Arabis alpina es una especie vegetal de la familia de las Brassicaceae que incluye más de 3.000 especies diferentes entre ellas varias cosechas de gran importancia económica como la colza, col, mostaza, etc. Este estudio revela la importancia de la epigenómica en la evolución de los genomas.
Investigadores del Centro de Biotecnología y Genómica de Plantas (CBGP) de la Universidad Politécnica de Madrid (UPM) han participado en la secuenciación del genoma y el epigenoma de Arabis alpina. El trabajo, para el que se han empleado las técnicas más avanzadas de secuenciación genómica, epigenómica y de bioinformática, ha revelado que el genoma de Arabis alpina abarca 375 Mb, casi tres veces el de Arabidopsis thaliana (130 Mb), una especie estrechamente relacionada y que se tomaba como referencia para su investigación hasta el momento.
Las razones para ese mayor tamaño responden principalmente a la acumulación de transposones (secuencias repetidas móviles capaces de replicación autónoma en el genoma) que representan cerca del 50% del ADN del núcleo de la célula. En el caso de Arabidopsis thaliana, esas secuencias repetidas solo suponen un 25% de ese ADN.
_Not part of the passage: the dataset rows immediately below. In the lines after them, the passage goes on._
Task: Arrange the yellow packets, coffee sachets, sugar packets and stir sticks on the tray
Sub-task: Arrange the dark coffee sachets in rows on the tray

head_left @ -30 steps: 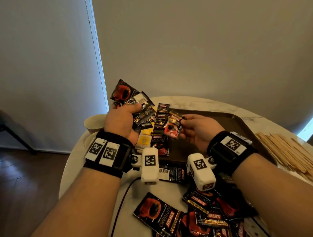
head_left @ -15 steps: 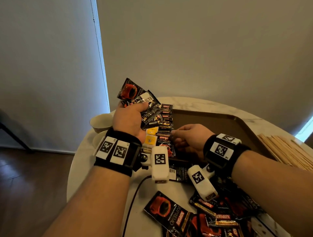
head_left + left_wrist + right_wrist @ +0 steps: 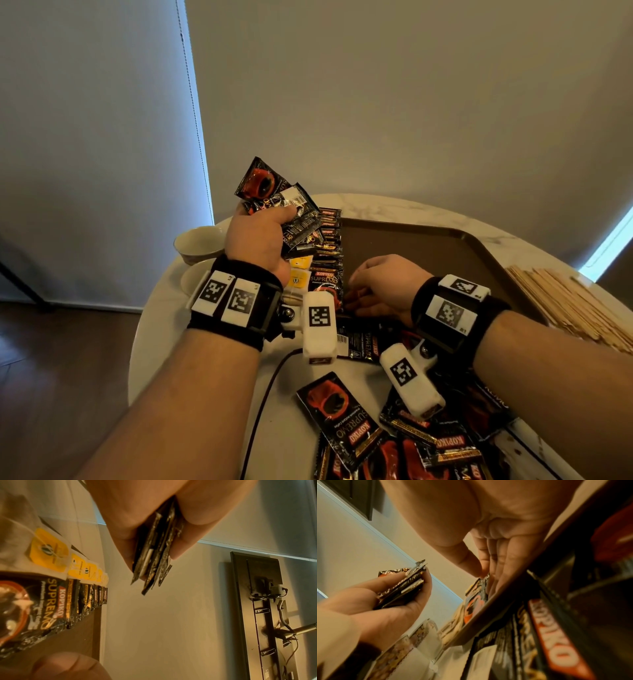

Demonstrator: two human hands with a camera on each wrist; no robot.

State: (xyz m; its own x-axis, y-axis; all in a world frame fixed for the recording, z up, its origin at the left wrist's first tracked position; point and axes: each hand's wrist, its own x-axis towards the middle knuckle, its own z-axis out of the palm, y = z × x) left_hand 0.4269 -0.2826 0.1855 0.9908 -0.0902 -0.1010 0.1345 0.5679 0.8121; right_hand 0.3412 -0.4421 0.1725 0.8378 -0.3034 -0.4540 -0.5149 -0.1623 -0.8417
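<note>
Head view first: left hand (image 3: 255, 240) is raised at 10 o'clock of the brown rectangular plastic tray (image 3: 445, 246), its grip closed round a fanned bunch of black-and-red foil coffee sachets (image 3: 294, 219). Right hand (image 3: 383, 287) lies low at the tray's near left corner, fingers on the nearest sachet of an overlapping sachet row (image 3: 329, 253). Yellow paper packets (image 3: 299, 270) line the row's 9 o'clock side. Loose sachets (image 3: 337, 416) litter the round white marble surface (image 3: 154, 329) at 6 o'clock; pale wooden stir sticks (image 3: 568, 301) lie at 3 o'clock.

Left wrist view: thumb and fingers clamp the bunch edge-on.

Right wrist view: thumb and fingertips (image 3: 488, 566) pinch the nearest sachet's edge.
</note>
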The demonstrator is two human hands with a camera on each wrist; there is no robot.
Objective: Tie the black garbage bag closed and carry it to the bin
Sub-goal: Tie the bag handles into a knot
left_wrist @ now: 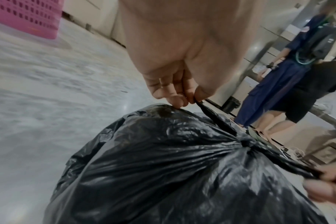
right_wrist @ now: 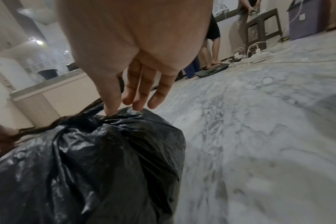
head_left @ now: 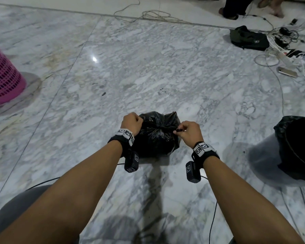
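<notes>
Black garbage bag (head_left: 157, 136) sitting full on the marble floor (head_left: 148, 67), directly ahead and between both forearms, neck gathered into a knot (left_wrist: 244, 143) at the top. Left hand (head_left: 131, 123) curled at the bag's left shoulder, grip clamped on one twisted tail of plastic (left_wrist: 211, 115) (thumb and fingertips pinching it, as the left wrist view shows). Right hand (head_left: 188, 132) at the bag's right shoulder, grip likewise clamped, thumb and forefinger pinching the other tail (head_left: 179, 129), remaining fingers (right_wrist: 142, 89) hanging down toward the plastic. Both tails drawn taut, outward from the knot in opposite directions. Black-lined bin (head_left: 298, 148) standing on the floor to the right, well apart from the bag, partly cut off by the frame edge. Pink perforated basket (head_left: 4, 76) at far left, also well apart. Farther back on the right, a dark pouch (head_left: 248, 38) beside a tangle of white cables and a power strip (head_left: 285, 59) (a phone-like object lying near them). Other people's legs (head_left: 232, 7) visible at the top edge.
</notes>
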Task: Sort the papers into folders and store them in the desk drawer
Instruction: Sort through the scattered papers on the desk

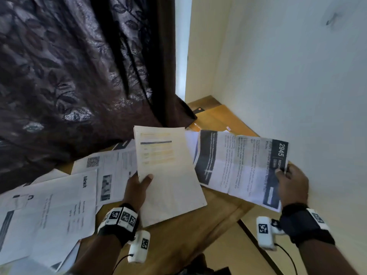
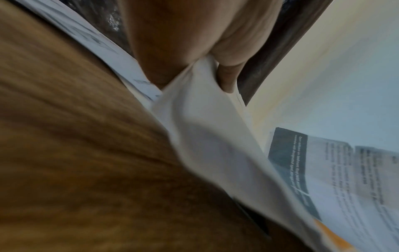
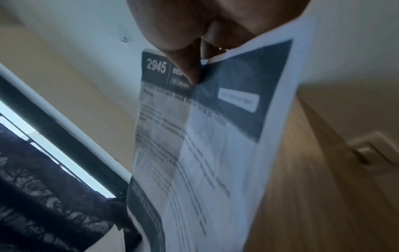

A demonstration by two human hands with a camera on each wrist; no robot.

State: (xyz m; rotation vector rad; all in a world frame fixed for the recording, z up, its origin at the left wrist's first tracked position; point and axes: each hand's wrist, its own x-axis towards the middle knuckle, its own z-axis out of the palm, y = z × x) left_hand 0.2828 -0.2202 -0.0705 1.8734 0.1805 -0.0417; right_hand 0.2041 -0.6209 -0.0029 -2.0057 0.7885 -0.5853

Sorprendentemente, estos datos han revelado que en Arabis alpina, un especie perenne y resistente a temperaturas extremas, estos elementos transponibles (secuencias de ADN que pueden cambiar de posición dentro del genoma) son más abundantes en la proximidad de los centrómeros cromosómicos y su actividad está determinada por modificaciones epigenéticas especiales como metilación de lisinas en ciertas histonas o la escasa metilación de citosinas en el DNA, etc. Todas estas características, hasta ahora desconocidas, subrayan la importancia del epigenoma en la evolución de la familia de las Brassicaceae.
“Siendo esta una especie perenne y resistente a temperaturas extremas, esta investigación básica puede ayudar a obtener cosechas con estas características. Este tipo de cultivos probablemente serán altamente demandados en un futuro próximo para alimentar a una población creciente (> 9.000 millones en 2050) en condiciones adversas como el cambio climático”, explica Pilar Carbonero, investigadora del Grupo de “Biotecnología y Genómica de Semillas” del CBGP.
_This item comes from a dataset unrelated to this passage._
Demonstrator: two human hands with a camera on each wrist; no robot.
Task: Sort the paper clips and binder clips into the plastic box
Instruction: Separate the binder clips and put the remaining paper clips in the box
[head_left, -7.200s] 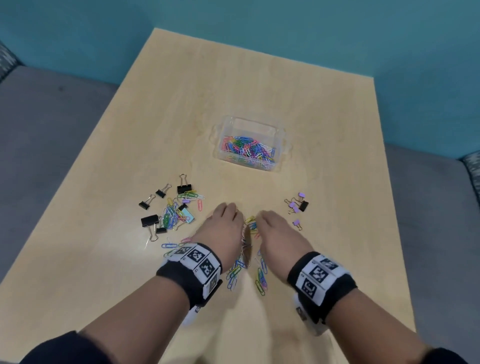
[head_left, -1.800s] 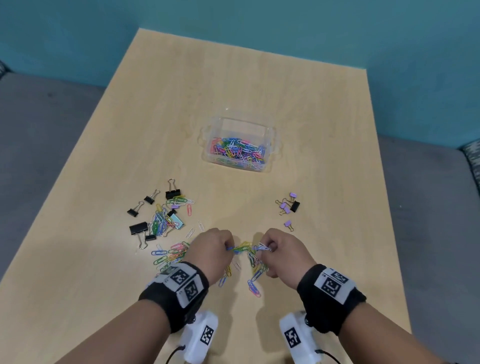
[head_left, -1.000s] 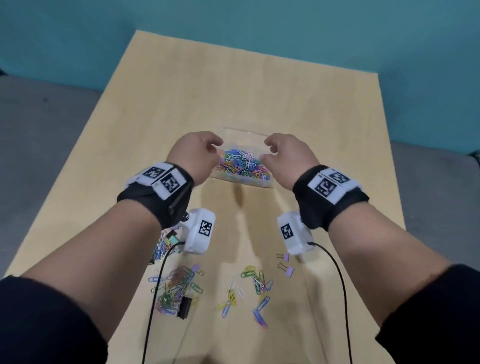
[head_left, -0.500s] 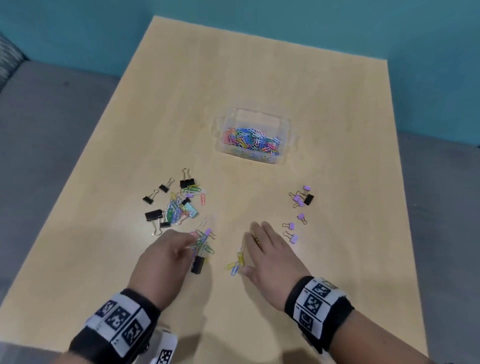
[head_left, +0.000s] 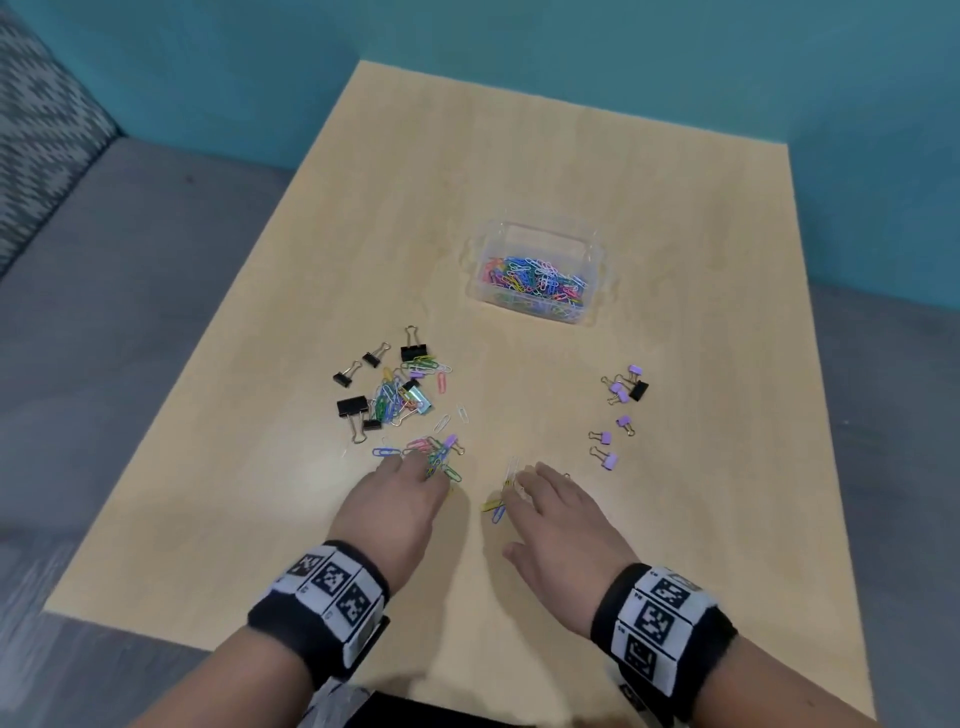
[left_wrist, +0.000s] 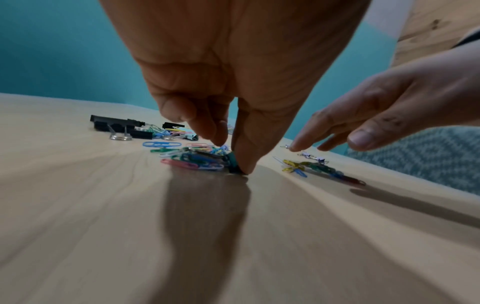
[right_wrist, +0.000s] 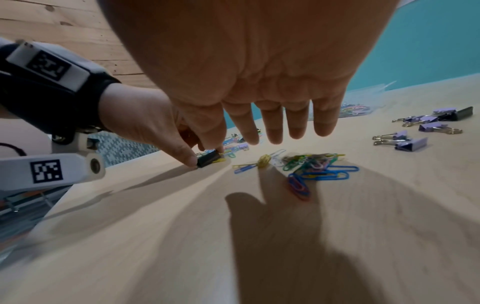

El trabajo, en el que también ha participado un grupo de investigadores coordinado por el Prof. J. Paz-Ares del Centro Nacional de Biotecnología (CNB) del Consejo Superior de Investigaciones Científicas (CSIC), ha sido realizado por un consorcio internacional trilateral (Alemania, España, Francia) liderado por el Prof. G. Coupland del Instituto Max Planck (IMP) de Colonia y en él han participado también grupos del IMP de Tübingen, del INRA de Versailles-Grignon y del CNRS de Paris.